The search is on for new words for old ideas. “Cancel culture” and “woke” have become overused and abused, part of a struggle to define one’s political opponents in the harshest possible way, to dismiss ideas as not only wrong or harmful, but intolerable.
As a nonnative English speaker, I am content to avoid rhetorical fashion and use older phrases. Call it the mob mentality, groupthink, or punitive neo-Puritan orthodoxy. It is the abuse of power—mostly social, not yet governmental—to silence debate and paralyze the spread of any ideas that challenge the prevailing ideological dogma. It is the coordinated, coercive attempt to win a debate by ending debate—to punish, not to educate.
The leading practitioners of these tactics have two contradictory responses to criticism. First, they say it isn’t happening, that it doesn’t exist, that drawing attention to it is a rhetorical whine to silence critics of the establishment and shield the privileged from accountability. Second, they blame the victims, calling them bad people with bad ideas who should be banished to make room for more diverse voices. Claiming you are fighting fire with fire can be used to justify any excess; the only way to fight back is to take freedom away from someone else.

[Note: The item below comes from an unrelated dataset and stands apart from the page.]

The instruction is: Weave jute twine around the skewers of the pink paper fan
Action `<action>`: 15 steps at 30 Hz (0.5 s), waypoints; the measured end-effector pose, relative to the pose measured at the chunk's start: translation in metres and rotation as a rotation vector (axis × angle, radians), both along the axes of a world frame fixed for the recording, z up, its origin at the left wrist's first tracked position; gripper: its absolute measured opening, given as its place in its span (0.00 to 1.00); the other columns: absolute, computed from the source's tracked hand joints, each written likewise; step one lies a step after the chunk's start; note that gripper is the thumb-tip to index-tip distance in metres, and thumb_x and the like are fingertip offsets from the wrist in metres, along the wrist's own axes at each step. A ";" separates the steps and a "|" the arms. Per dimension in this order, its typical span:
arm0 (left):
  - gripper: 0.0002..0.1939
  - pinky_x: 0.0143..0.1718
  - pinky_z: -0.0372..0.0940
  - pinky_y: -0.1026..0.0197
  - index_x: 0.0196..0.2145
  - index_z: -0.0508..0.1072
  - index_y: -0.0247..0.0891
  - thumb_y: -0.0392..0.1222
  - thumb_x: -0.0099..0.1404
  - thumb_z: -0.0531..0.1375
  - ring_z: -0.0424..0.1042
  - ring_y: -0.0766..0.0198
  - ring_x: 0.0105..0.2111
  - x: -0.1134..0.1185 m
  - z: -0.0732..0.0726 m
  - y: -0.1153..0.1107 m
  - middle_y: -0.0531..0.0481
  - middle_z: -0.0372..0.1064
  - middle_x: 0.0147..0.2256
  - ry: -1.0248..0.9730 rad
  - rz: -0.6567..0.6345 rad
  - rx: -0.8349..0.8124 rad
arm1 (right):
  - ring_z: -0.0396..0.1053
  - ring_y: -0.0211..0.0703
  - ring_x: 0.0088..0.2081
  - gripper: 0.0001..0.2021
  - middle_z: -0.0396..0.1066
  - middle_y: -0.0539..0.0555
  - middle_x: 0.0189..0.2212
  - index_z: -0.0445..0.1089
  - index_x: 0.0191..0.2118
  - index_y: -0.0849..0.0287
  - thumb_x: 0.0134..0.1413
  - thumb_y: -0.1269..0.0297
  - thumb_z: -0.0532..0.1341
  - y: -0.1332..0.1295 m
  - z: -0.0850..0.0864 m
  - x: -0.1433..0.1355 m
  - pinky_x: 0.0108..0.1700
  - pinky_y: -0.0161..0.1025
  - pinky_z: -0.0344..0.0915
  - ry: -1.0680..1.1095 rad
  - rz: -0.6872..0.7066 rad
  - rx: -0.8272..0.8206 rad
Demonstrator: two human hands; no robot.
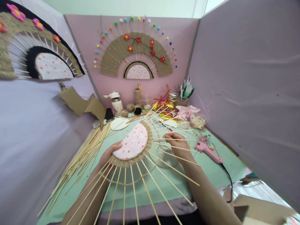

The politics of personal destruction have run amok online and off. Full disclosure: I’ve been friends with Peter Thiel for years. I disagree with him on many things, especially lately, but the attacks on him have been disturbing. In his recent book “The Contrarian,” journalist Max Chafkin assigns an ideology to Mr. Thiel, then defines it as “fascist” and even tries to blame this concocted “Thielism” for the Jan. 6 Capitol riot. There is little doubt that the book would never have come to be had Mr. Thiel not supported Donald Trump in 2016. Suddenly, a secretive libertarian tech investor with a complex history and identity—immigrant, gay, Stanford Law grad, coastal elite—became simply evil, and Mr. Chafkin was quickly paid to fill hundreds of pages to support that preordained conclusion.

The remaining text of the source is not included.